Nothing but the lines below, from the first through the line containing "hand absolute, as", should be set down, each one exactly and without pictures.

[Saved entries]
# # # # # # #
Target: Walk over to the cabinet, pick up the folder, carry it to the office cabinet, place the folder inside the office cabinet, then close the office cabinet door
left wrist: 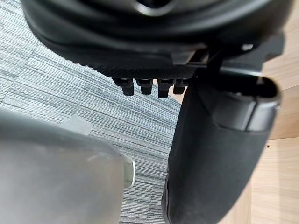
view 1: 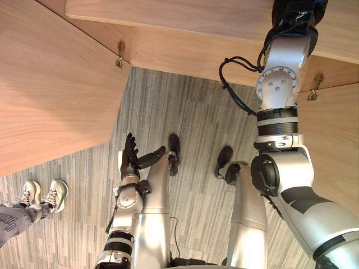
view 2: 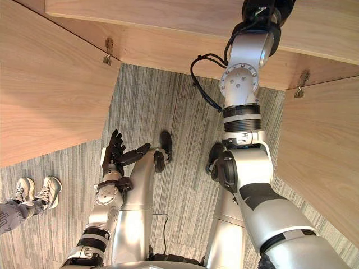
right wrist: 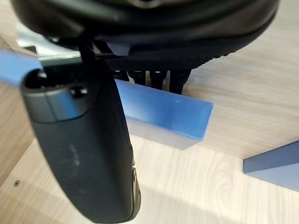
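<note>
A light blue folder [right wrist: 163, 109] lies on the wooden shelf [right wrist: 247, 79] inside the office cabinet. My right hand [right wrist: 88, 140] is right at it: the thumb crosses in front of the folder, and the straight fingers [right wrist: 154, 77] end at its top edge. From the head, the right arm reaches up into the cabinet, where the right hand [view 1: 294, 11] is partly hidden. My left hand [view 1: 130, 151] hangs open beside my body, holding nothing.
Both cabinet doors stand open, the left door [view 1: 50, 84] and the right door [view 1: 336, 140], with hinges [view 1: 120, 54] at the frame. A darker blue folder corner [right wrist: 275, 168] lies nearby on the shelf. A person's shoes [view 1: 42, 193] stand on the grey floor at the left.
</note>
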Controlling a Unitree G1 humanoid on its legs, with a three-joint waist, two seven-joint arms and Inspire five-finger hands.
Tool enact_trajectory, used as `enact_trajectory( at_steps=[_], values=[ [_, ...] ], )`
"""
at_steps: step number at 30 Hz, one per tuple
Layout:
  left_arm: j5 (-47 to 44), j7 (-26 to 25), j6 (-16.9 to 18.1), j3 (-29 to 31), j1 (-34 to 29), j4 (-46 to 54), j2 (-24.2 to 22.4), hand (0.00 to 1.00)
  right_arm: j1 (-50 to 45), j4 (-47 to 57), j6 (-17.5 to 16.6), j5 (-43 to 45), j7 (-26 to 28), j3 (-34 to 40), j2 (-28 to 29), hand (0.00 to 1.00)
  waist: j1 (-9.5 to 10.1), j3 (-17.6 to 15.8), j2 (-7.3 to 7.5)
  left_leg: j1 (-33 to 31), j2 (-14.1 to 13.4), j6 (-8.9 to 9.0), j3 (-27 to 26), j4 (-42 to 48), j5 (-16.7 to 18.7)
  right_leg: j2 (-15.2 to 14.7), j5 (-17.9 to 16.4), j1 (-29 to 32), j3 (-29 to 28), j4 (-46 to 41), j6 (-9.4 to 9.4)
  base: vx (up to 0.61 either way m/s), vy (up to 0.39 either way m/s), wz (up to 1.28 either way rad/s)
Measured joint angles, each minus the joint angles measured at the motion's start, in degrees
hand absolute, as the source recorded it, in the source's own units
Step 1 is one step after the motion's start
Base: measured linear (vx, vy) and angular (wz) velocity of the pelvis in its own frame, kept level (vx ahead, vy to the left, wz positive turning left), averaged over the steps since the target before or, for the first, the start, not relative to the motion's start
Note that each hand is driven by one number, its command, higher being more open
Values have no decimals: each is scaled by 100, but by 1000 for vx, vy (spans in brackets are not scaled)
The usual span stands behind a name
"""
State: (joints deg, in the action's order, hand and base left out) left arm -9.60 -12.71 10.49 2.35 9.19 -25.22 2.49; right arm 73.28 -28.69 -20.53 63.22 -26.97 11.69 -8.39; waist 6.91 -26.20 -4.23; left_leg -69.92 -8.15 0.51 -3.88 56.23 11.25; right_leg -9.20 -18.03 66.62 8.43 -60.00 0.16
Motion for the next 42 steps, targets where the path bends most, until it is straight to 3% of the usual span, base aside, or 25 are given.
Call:
enact_trajectory(
  at_steps=[4,8,13,18,19,23,26,33,42],
  values=[
    [-3,-73,-12,18,25,-23,26,100,-47,4,90,-334,-9,-381,-35,100,-47,0,0,16,-57,-1,-20,9,1,38,9,-39,18,42,-7,-18,-6,-3],
    [-56,-77,-19,28,31,-47,89,100,-427,261,492,-974,179,-1260,-256,100,-171,15,24,73,-140,-9,-94,-21,7,94,41,-86,3,123,-6,-25,-10,-8],
    [-56,-29,74,51,45,-191,111,100,-1154,312,1152,-2731,892,-2153,-1012,100,-361,19,31,169,-210,-29,-147,-54,19,155,110,-190,-19,247,16,-28,-1,-8],
    [-49,147,149,51,43,-406,230,100,-1690,404,1201,-4174,1378,-2473,-1684,100,-467,59,108,297,-249,-38,-244,-194,14,189,199,-270,-72,424,42,-26,-4,-9],
    [-49,184,166,50,43,-451,271,100,-1765,437,1196,-4537,1472,-2584,-1867,0,-492,69,127,319,-258,-39,-260,-210,14,197,209,-292,-77,456,46,-22,-10,-7],
    [-48,259,199,50,49,-641,324,100,-1871,447,1254,-5964,1719,-2846,-2218,0,-520,111,208,471,-272,-40,-320,-330,13,210,226,-415,-95,568,53,-6,-5,-2],
    [-41,336,190,47,48,-697,327,100,-1987,473,1221,-6511,1769,-2885,-2334,0,-489,127,239,560,-270,-40,-329,-409,13,212,227,-514,-78,658,55,0,0,0],
    [-25,497,197,6,49,-703,375,100,-2044,538,1149,-6458,2130,-3029,-2987,0,-464,146,274,570,-271,-41,-338,-503,12,212,227,-556,-31,768,56,0,0,0],
    [60,550,198,4,53,-723,371,100,-2183,552,1160,-6418,2243,-3134,-2988,0,-439,146,274,601,-276,-41,-376,-565,12,212,227,-556,-32,810,56,-11,-3,0]
  ],
)
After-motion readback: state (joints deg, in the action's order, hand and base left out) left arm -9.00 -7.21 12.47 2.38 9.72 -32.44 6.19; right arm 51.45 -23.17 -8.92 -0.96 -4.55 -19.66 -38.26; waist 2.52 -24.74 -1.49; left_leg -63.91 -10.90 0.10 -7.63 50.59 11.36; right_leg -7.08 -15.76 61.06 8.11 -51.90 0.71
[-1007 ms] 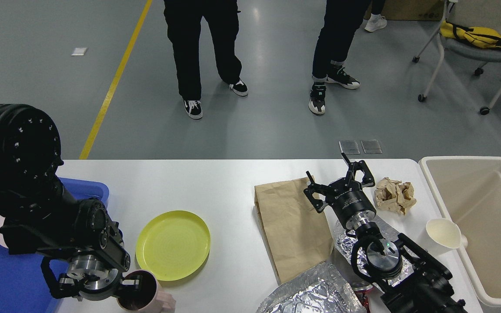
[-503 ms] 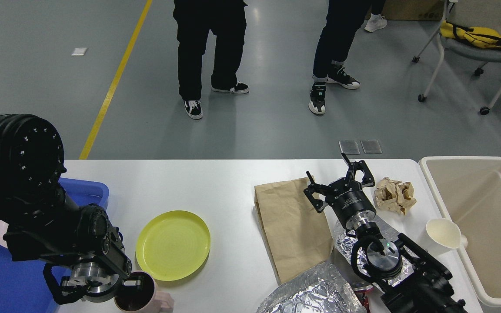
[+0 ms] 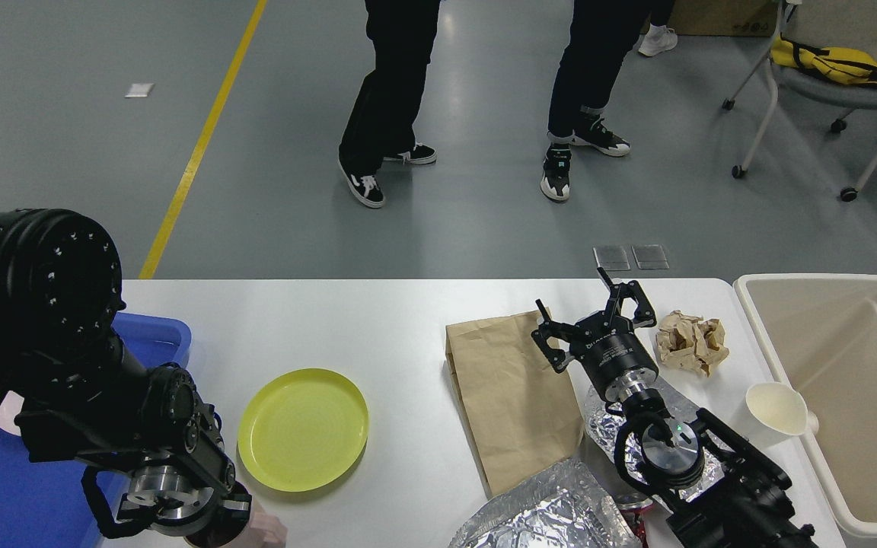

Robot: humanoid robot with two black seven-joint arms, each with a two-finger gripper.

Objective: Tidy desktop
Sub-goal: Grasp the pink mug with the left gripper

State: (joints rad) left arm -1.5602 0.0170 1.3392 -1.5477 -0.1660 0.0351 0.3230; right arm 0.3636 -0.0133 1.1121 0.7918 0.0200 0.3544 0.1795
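Observation:
The white desktop [image 3: 408, 327] fills the lower half of the head view. My left gripper [image 3: 214, 525] hangs low at the bottom left edge, pointing down, apparently shut on the rim of a pink cup [image 3: 265, 530] that is mostly hidden under it. A yellow plate [image 3: 303, 428] lies just right of that arm. My right gripper [image 3: 594, 313] is open and empty, raised between a flat brown paper bag [image 3: 511, 403] and a crumpled paper ball [image 3: 691, 341].
A blue tray [image 3: 151, 335] sits at the left under my left arm. A beige bin [image 3: 789, 278] stands at the right, with a white paper cup [image 3: 777, 407] beside it. Crumpled foil [image 3: 553, 514] and a red can [image 3: 629, 502] lie near my right arm. Two people stand beyond the table.
My left arm has sunk toward the bottom edge, taking the pink cup down with it so it is nearly out of sight. The right arm has not moved. One person stepped right.

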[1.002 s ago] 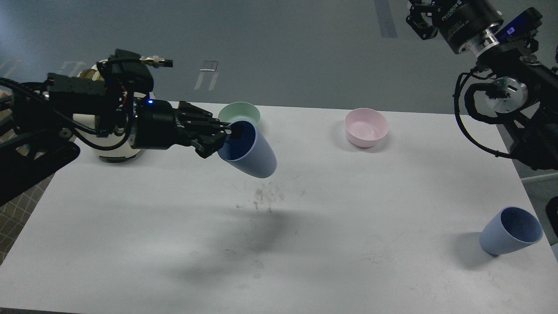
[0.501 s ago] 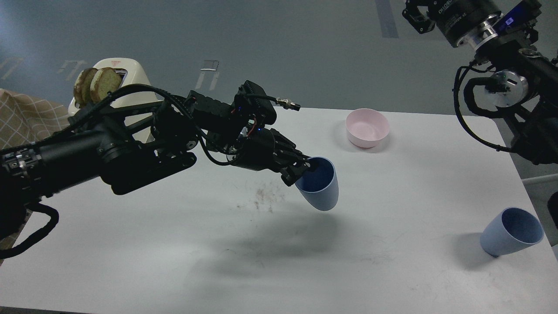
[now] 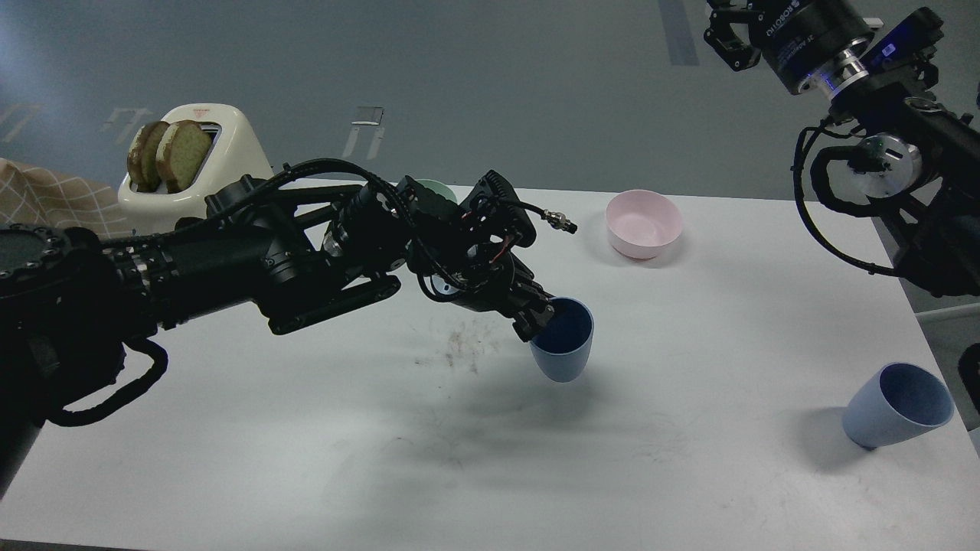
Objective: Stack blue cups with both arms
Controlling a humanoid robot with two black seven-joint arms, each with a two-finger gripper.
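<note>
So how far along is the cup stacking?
Done: the left gripper has one blue cup picked up by its rim. In hand: it holds that cup near mid-table. Left: the second blue cup sits untouched at the right edge; right gripper is raised, nothing stacked.

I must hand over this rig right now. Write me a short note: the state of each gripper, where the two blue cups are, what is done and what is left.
Left gripper: shut on the rim of the held blue cup, mouth up, near the table's middle; I cannot tell if its base touches the table.
Right gripper: raised at the top right, holding nothing; open or shut cannot be told.
Second blue cup: standing free, tilted, at the table's near right edge.
Done: one cup picked up.
Left: likely the right arm fetches the second cup, then nest the two.
</note>
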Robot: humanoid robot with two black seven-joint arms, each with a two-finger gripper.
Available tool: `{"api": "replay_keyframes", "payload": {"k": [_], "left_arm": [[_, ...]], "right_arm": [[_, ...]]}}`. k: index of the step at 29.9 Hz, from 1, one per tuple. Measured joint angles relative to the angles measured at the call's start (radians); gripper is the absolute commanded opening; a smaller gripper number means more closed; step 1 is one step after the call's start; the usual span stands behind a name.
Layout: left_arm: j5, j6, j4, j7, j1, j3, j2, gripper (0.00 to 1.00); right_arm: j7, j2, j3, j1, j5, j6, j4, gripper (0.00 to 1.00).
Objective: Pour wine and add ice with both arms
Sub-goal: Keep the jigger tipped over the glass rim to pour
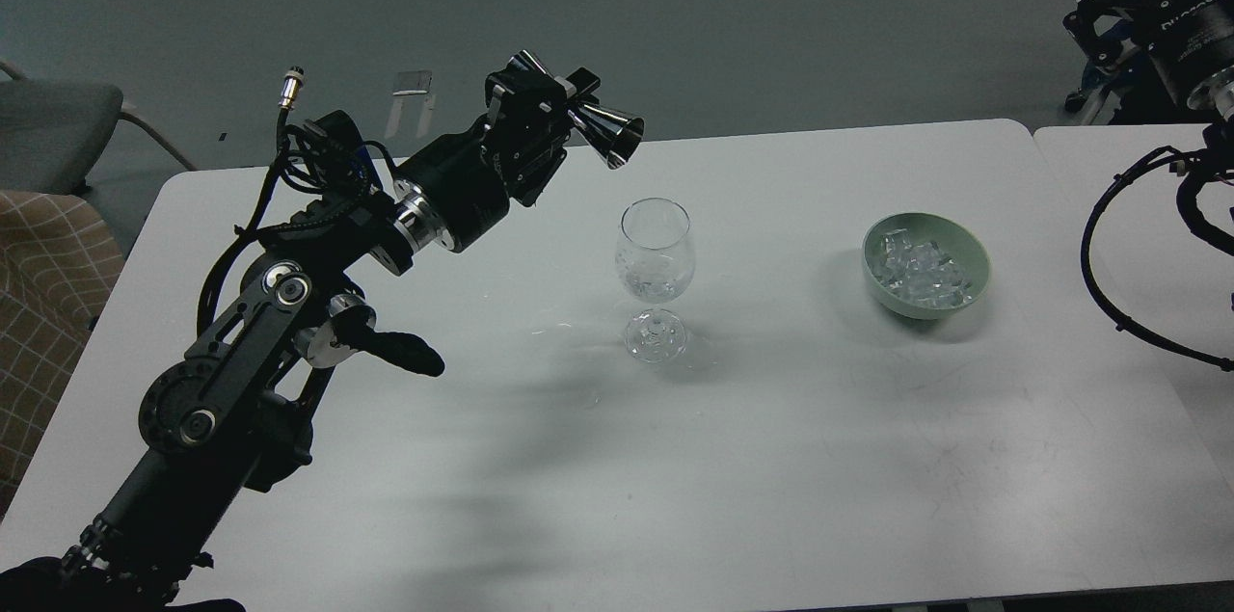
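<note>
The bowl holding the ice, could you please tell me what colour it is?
The bowl is pale green, seen in the head view.

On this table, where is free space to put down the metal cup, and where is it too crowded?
Free: the wide front part of the white table, nearer than the wine glass; also the strip between glass and green bowl of ice. Crowded: the left side, under the left gripper holding the jigger.
</note>
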Motion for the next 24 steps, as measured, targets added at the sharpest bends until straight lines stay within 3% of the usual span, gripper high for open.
{"api": "replay_keyframes", "payload": {"k": [9, 24], "left_arm": [[0.096, 0.004, -0.063, 0.004, -0.014, 0.049, 0.004, 0.0], [0.171, 0.012, -0.036, 0.003, 0.0, 0.048, 0.016, 0.0]], "right_arm": [[0.0, -0.007, 0.0, -0.002, 0.0, 0.0, 0.0, 1.0], [0.0, -0.009, 0.0, -0.014, 0.0, -0.001, 0.011, 1.0]]}}
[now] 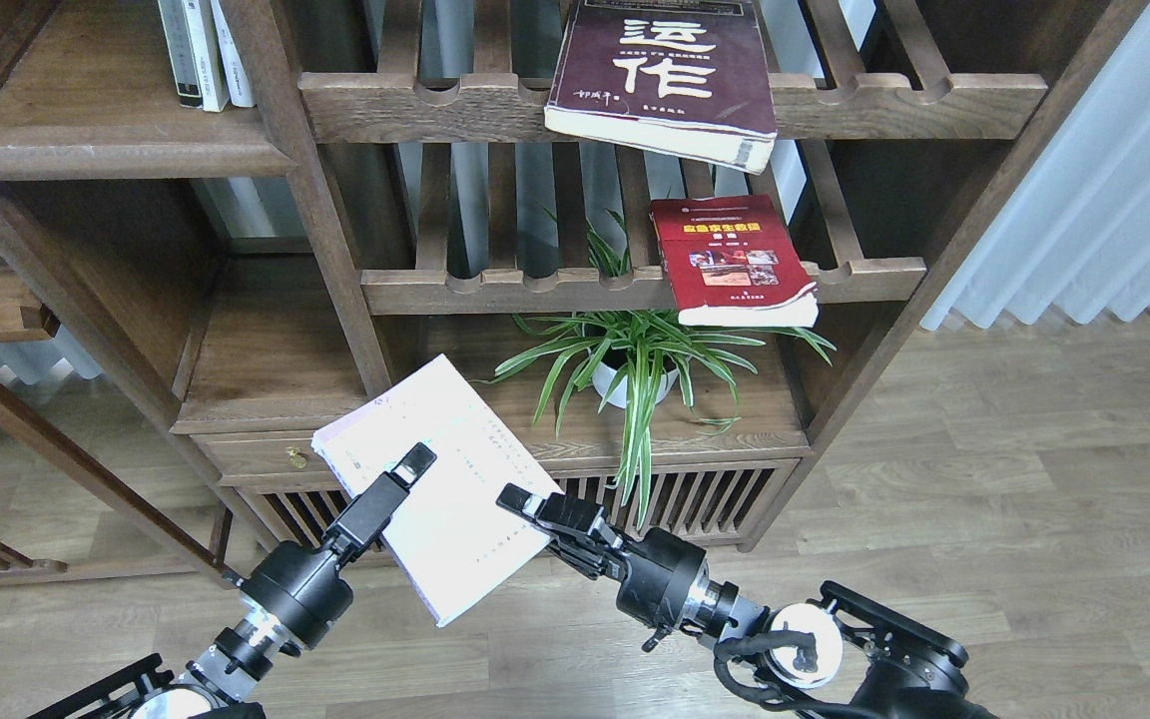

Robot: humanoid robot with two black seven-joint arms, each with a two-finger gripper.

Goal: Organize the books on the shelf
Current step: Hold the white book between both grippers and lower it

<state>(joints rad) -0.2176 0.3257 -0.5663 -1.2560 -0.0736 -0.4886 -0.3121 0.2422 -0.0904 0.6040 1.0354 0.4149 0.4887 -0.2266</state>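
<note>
Potted spider plant (635,364) on the cabinet top (735,419); curtain (1114,190) right.

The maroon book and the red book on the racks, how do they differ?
The maroon book is thicker and larger than the red book. The maroon book bears big white characters; the red book has a yellow title and small photos. The maroon book lies on the upper slatted rack, the red book on the lower rack. Both lie flat, cover up, overhanging the front rail.

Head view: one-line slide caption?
Both hands, left hand and right hand, hold a pale book before the shelf unit; red book and maroon book lie on slatted racks.
</note>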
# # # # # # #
> **TASK SOLUTION**:
Target: Walk over to the cabinet, pick up the folder, carry it to the office cabinet, place the folder inside the office cabinet, then close the office cabinet door
left wrist: 
view 1: 
view 2: 
right wrist: 
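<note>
A light blue folder [right wrist: 163, 109] lies on the wooden shelf [right wrist: 247, 79] inside the office cabinet. My right hand [right wrist: 88, 140] is right at it: the thumb crosses in front of the folder, and the straight fingers [right wrist: 154, 77] end at its top edge. From the head, the right arm reaches up into the cabinet, where the right hand [view 1: 294, 11] is partly hidden. My left hand [view 1: 130, 151] hangs open beside my body, holding nothing.
Both cabinet doors stand open, the left door [view 1: 50, 84] and the right door [view 1: 336, 140], with hinges [view 1: 120, 54] at the frame. A darker blue folder corner [right wrist: 275, 168] lies nearby on the shelf. A person's shoes [view 1: 42, 193] stand on the grey floor at the left.
</note>
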Controlling a Unitree G1 humanoid on its legs, with a three-joint waist, two seven-joint arms and Inspire five-finger hands.
Tool enact_trajectory, used as `enact_trajectory( at_steps=[_], values=[ [_, ...] ], )`
"""
at_steps: step number at 30 Hz, one per tuple
Layout:
  left_arm: j5 (-47 to 44), j7 (-26 to 25), j6 (-16.9 to 18.1), j3 (-29 to 31), j1 (-34 to 29), j4 (-46 to 54), j2 (-24.2 to 22.4), hand (0.00 to 1.00)
  right_arm: j1 (-50 to 45), j4 (-47 to 57), j6 (-17.5 to 16.6), j5 (-43 to 45), j7 (-26 to 28), j3 (-34 to 40), j2 (-28 to 29), hand (0.00 to 1.00)
  waist: j1 (-9.5 to 10.1), j3 (-17.6 to 15.8), j2 (-7.3 to 7.5)
  left_leg: j1 (-33 to 31), j2 (-14.1 to 13.4), j6 (-8.9 to 9.0), j3 (-27 to 26), j4 (-42 to 48), j5 (-16.7 to 18.7)
  right_leg: j2 (-15.2 to 14.7), j5 (-17.9 to 16.4), j1 (-29 to 32), j3 (-29 to 28), j4 (-46 to 41), j6 (-9.4 to 9.4)
  base: vx (up to 0.61 either way m/s), vy (up to 0.39 either way m/s), wz (up to 1.28 either way rad/s)
Measured joint angles, each minus the joint angles measured at the motion's start, in degrees
hand absolute, as the source recorded it, in the source's own units

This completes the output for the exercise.